Usually, as we walk though life, we are all pretty self-centered. Sorry to offend if I have stepped on toes, but all of us can be pretty-self serving if left to our own devices. We want people to mentor us so that we can get ahead in business or in other personal goals. We even want to mentor others so that we can replicate ourselves in them…sometimes even living vicariously through the person we have sought to mentor. We do it as Christians and we even do it in the Christian church. How often we attract people to the church by attracting them to the pastor (his messages, his vision, etc…). I am suggesting that the model needs to be rethought.

The Apostle Paul told the church that they should seek to imitate him, but he did not end there. Paul said that the church should imitate him so that they may imitate Christ as they see Christ in him (1 Corinthians 11:1; 1 Thessalonians 1:6). In addition, both Paul and the writer of Hebrews affirmed that we ought to watch believers who are more mature than we are to learn about Christ from them (Philippians 3:17; 1 Thessalonians 2:14; Hebrews 13:7). The principle is that we attract to ourselves with the purpose of turning to Christ.

So, what model am I proposing? To begin with, I propose a mentoring model that is driven from the top, not from the bottom. Highly motivated people will always seek out mentors above them; those who are Christians and leaders in the community ought to start aggressively looking for those they would like to mentor and then invest time and resources into that person. Take them out to lunch several times, learn their goals and aspirations, and build a relationship with that young man or young woman. Then, use that relationship as an opportunity to evangelize those who you are mentoring.
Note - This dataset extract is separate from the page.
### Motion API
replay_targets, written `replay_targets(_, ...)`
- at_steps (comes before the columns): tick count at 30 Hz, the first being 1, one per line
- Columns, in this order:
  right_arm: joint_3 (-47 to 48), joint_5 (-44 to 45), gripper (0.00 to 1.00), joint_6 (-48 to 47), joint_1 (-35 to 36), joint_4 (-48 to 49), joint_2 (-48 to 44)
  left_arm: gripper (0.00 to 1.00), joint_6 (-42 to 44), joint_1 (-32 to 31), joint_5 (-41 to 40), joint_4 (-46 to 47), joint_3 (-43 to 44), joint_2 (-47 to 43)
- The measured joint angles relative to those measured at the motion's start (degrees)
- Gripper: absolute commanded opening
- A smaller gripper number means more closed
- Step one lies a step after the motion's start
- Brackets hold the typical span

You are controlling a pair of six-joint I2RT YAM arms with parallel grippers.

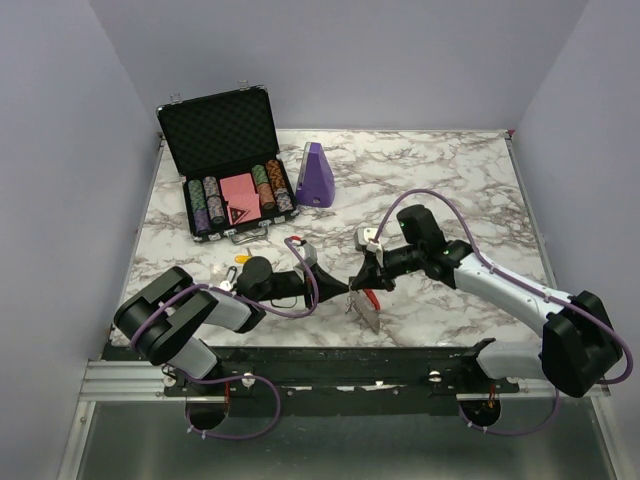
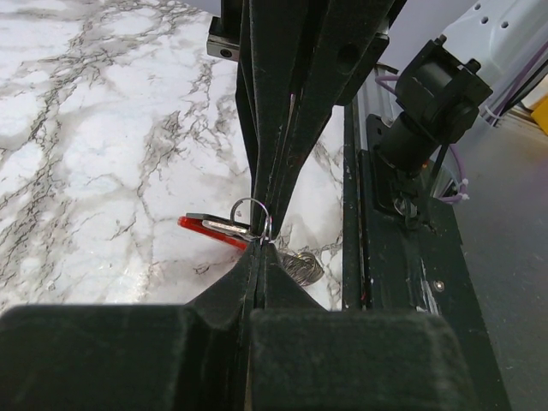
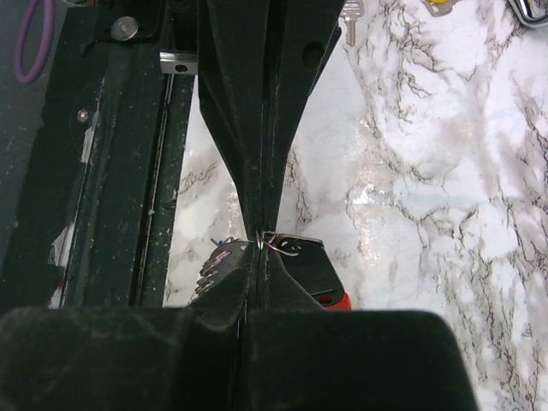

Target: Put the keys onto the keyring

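The keyring hangs just above the table between both grippers, with its red plastic arc (image 1: 372,298) and silvery chain part (image 1: 362,314). My left gripper (image 1: 345,288) is shut on the keyring's thin wire loop (image 2: 251,208); the red arc (image 2: 204,230) and chain coil (image 2: 303,268) show beside it. My right gripper (image 1: 359,283) meets it tip to tip and is shut on the same loop (image 3: 287,247), with a black flat piece (image 3: 315,267) and the chain (image 3: 211,266) beside it. A yellow-tagged key (image 1: 240,258) lies on the table at the left. A silvery key (image 3: 351,10) and a yellow-tagged key (image 3: 438,6) lie beyond.
An open black case of poker chips (image 1: 225,170) stands at the back left, with a purple wedge-shaped object (image 1: 317,175) next to it. The table's front edge and black rail (image 2: 377,257) run close by the grippers.
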Motion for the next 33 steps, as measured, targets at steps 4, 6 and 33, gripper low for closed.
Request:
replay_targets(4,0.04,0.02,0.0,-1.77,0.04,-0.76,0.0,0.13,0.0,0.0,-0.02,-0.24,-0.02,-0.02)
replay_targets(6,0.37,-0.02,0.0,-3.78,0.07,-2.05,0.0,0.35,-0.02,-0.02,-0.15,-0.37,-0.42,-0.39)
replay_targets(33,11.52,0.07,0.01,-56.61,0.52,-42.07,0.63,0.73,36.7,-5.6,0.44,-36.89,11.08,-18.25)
To take that and apply that to a church context, pastors ought not stop at attracting people to themselves, but should attract people to themselves for the purpose of pointing people not only to Christ but also to those in the congregation who are mature in their faith. Thus the pastor functions as one who creates mentoring opportunities between two others within his congregational context.

To a degree, churches that are building small groups are accomplishing something like this model—groups of people living life together. I am not knocking small groups, they are necessary for building community, but where the small group model can fall short is in two ways. First, small groups typically do not exist to spawn other small groups; the purpose of a small group is to live life-on-life together in a relationship that grows deep over a long period and is not necessarily focused on growing wide. The small group model essentially takes a group of people who are at roughly the same point in their spiritual walk and grows them together. Sometimes small groups will grow and spin off other small groups; this happens best as an organic division (a younger leader is rising up and is ready to “spread his wings”) and not as a programmed split (if you tell people that they will be part of this small group for two years and then split off, the relationships will never grow vulnerable, transparent, or deep).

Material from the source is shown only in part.